If that's the case, I've got news for you:
The gamma formula is really simple, where 255 means the max linear digital brightness of an 8-bit colorspace:
y = 255 * (x / 255 ) ^ gamma)
And the inverse to un-gamma-correct, to get the original value of x again!
x = 255 * (y / 255 ) ^ (1 / gamma)
Either way, it's ALWAYS a straight line without the gamma curve. The fully bidirectional gamma correction formula turns the curve into a line, and vice versa.
Also, MPRT and GtG is done lumens-based (Aka gamma 1.0, no curve).
Bottom line, the ideal MPRT100% squarewave (or the photon accumulation diagonal line from the refresh cycles of a perfect squarewave display) can be easily subtracted from a pursuit camera measurement, to get at the unfiltered GtG data. Not even all researchers realize it's that simple.
Coincidentally, MPRT(0->100%) is the super simple Blur Busters Law formula too! For every 1ms of MPRT100% = 1 pixel of motion blur per 1000 pixels/sec (if GtG=0). And since MPRT is photon-based, and we assume a constant number of photons per X (X=nanosecond) emitted from a perfect squarewave-refresh sample-and-hold display, and the photon accumulation is a perfectly straight diagonal line, if we're 100% ignoring the gamma curve.
The gamma correction is simply a convenience to help with the nonlinear human response to brightness, but it's just a simple math formula. However, GtG and MPRT are specified to be photon-based measurements from their original invention.
But some reviewers make a mistake and measure GtG or MPRT as gamma-corrected, meaning GtG10%->100% of black to white would capture the transition of RGB(25,25,25) to RGB(240,240,240), which would gamma correct to RGB(88,88,88) to RGB(248,248,248) if you're going by photon-intensity based measurements (as with a sensor).

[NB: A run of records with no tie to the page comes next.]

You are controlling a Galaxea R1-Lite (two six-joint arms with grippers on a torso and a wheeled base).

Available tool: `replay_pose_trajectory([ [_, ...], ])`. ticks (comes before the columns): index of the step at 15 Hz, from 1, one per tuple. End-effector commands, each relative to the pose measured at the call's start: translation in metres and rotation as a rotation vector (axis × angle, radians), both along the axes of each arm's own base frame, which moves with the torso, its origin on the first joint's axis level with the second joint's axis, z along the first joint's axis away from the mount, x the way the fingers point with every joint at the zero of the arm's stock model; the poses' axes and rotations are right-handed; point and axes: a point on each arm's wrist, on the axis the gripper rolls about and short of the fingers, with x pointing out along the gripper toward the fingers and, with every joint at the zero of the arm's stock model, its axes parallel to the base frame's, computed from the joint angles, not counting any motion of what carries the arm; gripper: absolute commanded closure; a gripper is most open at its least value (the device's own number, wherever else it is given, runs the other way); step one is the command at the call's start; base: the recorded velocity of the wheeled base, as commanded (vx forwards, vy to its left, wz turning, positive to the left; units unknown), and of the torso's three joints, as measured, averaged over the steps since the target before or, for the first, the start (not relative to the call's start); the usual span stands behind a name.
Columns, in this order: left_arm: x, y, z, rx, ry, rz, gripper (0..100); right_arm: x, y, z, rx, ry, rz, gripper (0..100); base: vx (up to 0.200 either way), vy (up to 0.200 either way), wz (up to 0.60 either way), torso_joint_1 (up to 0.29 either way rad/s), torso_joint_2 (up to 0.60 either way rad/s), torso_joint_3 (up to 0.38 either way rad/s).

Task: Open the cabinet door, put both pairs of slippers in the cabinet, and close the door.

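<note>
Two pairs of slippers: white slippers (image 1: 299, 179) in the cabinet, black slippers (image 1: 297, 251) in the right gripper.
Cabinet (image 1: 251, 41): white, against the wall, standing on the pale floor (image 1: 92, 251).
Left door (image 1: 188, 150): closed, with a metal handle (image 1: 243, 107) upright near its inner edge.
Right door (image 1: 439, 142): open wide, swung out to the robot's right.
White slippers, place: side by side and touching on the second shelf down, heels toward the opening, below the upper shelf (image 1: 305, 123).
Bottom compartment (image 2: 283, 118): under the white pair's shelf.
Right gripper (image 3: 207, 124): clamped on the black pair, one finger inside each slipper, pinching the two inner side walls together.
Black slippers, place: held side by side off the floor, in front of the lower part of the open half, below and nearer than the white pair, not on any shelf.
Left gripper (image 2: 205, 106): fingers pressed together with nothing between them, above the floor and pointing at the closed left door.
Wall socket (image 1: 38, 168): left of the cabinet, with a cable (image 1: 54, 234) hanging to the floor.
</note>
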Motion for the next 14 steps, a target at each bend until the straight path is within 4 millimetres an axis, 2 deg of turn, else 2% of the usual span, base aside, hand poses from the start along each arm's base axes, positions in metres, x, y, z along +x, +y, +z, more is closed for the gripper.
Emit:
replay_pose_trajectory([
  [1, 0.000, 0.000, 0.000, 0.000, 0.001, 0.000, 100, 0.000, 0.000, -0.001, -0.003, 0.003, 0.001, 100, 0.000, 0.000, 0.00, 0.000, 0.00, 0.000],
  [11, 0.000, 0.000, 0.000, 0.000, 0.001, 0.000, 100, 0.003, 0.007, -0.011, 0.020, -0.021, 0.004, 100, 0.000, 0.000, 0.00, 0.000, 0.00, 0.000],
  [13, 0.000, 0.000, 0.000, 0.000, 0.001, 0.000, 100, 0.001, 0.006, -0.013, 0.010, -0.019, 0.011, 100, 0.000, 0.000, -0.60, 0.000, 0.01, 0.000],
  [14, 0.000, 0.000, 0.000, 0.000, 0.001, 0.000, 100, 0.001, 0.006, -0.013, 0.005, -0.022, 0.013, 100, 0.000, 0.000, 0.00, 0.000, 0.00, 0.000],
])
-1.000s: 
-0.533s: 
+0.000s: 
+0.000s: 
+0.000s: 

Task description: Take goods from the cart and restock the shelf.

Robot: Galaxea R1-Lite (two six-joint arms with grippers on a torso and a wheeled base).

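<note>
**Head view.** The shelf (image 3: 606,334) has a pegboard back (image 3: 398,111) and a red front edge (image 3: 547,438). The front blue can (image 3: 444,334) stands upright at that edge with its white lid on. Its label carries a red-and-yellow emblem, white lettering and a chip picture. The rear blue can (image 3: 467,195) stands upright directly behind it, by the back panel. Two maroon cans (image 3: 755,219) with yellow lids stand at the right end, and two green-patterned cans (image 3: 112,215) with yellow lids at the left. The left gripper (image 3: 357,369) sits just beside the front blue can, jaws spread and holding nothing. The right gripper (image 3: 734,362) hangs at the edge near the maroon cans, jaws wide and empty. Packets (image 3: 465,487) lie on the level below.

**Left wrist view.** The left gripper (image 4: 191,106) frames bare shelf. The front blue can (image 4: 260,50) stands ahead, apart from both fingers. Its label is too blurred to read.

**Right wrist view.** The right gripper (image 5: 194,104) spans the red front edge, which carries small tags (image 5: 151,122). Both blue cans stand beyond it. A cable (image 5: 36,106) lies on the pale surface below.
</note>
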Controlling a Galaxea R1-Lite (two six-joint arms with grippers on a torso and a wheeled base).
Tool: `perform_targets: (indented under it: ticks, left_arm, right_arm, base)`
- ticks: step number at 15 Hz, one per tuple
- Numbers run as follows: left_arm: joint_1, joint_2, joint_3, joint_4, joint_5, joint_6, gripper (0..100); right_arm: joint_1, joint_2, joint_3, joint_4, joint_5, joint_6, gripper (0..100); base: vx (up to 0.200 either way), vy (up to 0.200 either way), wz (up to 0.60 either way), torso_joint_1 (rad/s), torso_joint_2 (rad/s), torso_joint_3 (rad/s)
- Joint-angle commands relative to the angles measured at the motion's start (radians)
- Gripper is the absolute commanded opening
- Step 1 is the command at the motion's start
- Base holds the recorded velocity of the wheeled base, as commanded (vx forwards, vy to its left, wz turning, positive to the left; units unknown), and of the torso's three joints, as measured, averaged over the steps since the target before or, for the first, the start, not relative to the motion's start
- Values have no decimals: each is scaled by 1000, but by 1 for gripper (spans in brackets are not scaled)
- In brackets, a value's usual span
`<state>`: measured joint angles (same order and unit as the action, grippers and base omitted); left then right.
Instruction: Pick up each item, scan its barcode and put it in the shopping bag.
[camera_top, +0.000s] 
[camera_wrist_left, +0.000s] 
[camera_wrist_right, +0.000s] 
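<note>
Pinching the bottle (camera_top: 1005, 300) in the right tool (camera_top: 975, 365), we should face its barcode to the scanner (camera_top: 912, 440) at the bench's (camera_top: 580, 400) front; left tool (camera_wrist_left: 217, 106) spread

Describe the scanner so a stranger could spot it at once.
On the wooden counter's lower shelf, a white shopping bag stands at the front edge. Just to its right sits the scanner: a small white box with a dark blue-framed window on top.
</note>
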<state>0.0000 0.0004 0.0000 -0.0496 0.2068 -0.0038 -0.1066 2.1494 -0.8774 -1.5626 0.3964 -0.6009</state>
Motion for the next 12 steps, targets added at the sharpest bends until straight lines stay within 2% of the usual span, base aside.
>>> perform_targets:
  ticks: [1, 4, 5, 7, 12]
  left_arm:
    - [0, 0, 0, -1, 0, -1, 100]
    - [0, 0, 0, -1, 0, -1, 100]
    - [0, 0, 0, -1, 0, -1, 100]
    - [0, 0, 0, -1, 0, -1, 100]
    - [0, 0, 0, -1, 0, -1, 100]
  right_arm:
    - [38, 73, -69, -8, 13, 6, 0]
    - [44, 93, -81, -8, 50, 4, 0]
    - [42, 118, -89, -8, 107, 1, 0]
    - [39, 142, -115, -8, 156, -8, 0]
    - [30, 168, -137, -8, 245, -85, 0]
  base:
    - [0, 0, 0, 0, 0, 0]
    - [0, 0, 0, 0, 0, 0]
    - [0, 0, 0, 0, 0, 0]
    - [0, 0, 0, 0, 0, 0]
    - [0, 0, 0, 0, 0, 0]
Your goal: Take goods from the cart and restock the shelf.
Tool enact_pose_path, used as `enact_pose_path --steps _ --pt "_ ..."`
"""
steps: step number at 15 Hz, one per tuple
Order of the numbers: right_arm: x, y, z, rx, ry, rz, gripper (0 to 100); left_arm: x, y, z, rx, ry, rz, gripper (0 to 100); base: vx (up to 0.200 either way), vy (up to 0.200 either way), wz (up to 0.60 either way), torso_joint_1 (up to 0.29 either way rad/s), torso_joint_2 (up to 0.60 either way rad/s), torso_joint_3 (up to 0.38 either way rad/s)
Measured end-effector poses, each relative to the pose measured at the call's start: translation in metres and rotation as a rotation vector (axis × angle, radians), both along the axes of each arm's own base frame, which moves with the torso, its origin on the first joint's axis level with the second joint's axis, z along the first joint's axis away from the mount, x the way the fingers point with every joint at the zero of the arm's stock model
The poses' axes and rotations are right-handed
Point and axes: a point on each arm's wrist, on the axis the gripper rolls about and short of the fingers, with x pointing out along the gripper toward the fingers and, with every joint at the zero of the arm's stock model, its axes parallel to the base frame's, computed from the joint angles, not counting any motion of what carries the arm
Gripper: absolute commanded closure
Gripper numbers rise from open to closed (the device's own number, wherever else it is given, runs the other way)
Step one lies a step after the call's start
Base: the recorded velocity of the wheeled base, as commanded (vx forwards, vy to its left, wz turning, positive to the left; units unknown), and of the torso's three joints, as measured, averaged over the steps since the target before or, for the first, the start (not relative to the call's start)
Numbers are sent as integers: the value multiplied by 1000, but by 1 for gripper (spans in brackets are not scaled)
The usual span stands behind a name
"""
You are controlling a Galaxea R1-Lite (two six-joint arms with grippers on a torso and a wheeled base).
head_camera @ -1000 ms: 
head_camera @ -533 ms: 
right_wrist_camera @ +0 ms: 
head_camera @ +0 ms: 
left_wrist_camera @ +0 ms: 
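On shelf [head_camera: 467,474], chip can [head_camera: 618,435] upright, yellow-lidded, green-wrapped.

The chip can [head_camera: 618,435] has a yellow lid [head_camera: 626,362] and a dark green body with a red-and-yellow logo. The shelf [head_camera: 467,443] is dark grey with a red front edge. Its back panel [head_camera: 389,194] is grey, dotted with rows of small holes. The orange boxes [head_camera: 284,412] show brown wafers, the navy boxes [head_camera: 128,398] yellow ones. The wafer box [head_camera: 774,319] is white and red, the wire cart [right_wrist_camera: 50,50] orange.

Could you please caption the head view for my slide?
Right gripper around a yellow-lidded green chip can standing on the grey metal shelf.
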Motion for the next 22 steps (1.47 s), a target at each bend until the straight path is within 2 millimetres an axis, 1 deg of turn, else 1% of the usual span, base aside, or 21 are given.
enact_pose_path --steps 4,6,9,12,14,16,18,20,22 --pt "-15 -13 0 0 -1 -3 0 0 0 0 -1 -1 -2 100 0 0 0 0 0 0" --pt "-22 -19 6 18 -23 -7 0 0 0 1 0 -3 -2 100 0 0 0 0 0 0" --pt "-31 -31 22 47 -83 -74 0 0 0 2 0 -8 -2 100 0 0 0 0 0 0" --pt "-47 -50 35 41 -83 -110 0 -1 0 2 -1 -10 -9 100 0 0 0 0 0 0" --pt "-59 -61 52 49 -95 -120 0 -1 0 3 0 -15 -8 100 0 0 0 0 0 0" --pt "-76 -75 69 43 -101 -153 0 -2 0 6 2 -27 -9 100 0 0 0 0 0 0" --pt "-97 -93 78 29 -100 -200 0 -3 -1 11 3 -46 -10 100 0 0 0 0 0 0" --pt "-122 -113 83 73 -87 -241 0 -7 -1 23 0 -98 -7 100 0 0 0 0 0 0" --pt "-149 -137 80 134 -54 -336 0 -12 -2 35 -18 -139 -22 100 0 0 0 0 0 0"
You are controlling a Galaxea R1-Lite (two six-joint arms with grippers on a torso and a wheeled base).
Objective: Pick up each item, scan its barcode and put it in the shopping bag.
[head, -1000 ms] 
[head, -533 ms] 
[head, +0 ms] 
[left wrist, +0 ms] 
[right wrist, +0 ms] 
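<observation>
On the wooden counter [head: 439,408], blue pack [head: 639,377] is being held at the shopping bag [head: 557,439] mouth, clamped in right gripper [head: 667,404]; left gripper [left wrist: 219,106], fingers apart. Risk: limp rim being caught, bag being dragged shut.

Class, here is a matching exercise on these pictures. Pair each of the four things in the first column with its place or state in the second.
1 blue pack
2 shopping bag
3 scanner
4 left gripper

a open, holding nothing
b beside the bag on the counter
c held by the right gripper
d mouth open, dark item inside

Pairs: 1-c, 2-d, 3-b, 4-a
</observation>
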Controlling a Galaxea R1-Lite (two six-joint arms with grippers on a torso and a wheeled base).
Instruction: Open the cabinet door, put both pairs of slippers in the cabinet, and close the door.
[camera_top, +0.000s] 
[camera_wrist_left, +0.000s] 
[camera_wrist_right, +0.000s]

Also, remember photographs can be gamma corrected by the camera, and can distort things. However good cameras (SLR) have fairly liner photon response, and it's just merely a photograph of a gamma-corrected display. As long as you know what the gamma you're using for the photodoide, and what the gamma you're using for the pursuit photograph, and what the gamma you're using for the display itself, you can correct for all of that. Generally photographs from a SLR within its dynamic range, is linear. Since a digital camera sensor is just simply an array of millions of "tiny photodiodes" -- in a manner of speaking. As long as the dynamic range of the photo exceeds the dynamic range of the display (no black and white clipping), you can get the white/black reference, equalize carefully (black-level shift, white-level shift) and gamma-correct as needed to get the 1:1 mapping between a photograph (sensor of many photodiodes) and a photodiode sensor (defacto 1-pixel monochrome camera). See?
Now cameras can add unwanted gamma correction, which you have to disable. (A SLR or manual-everything camera app is useful here). As long as you know the gamma of everything (the screen, the camera, the photodiode), as well as the black/white references, it can all be sync'd up mathematically.
If one has a curve and the other is a straight line, you got a gamma correction problem in your syncing. (Sorry, I forgot to mention you need to gamma-correct when syncing up pursuit camera measurements). You also have to make sure you re-calibrate the zero reference, before you gamma correct or undo the gamma correct though. But you can also simply sync-up the flat line reference before/after the curves, by assuming a specific color X in photograph maps to what was measured by a photodiode tester on a static image of the same color X.
Now there's also times where you correctly measure GtG and MPRT, but instead you decide to map to gamma-corrected values. Then MPRT shows up as a curve. Sure. But that forgets the simple formulaic fact that curve can be easily corrected back to a straight line.
Besides, display gamma correction needed a math formula
for the display to function correctly at all!. Also, the gamma correction is easily done as a lookup table, which is classically done ever since the first color LCD displays capable of being connected to a computer, each pixel had to had digital gamma math (or LUT) applied to it, every single refresh cycle.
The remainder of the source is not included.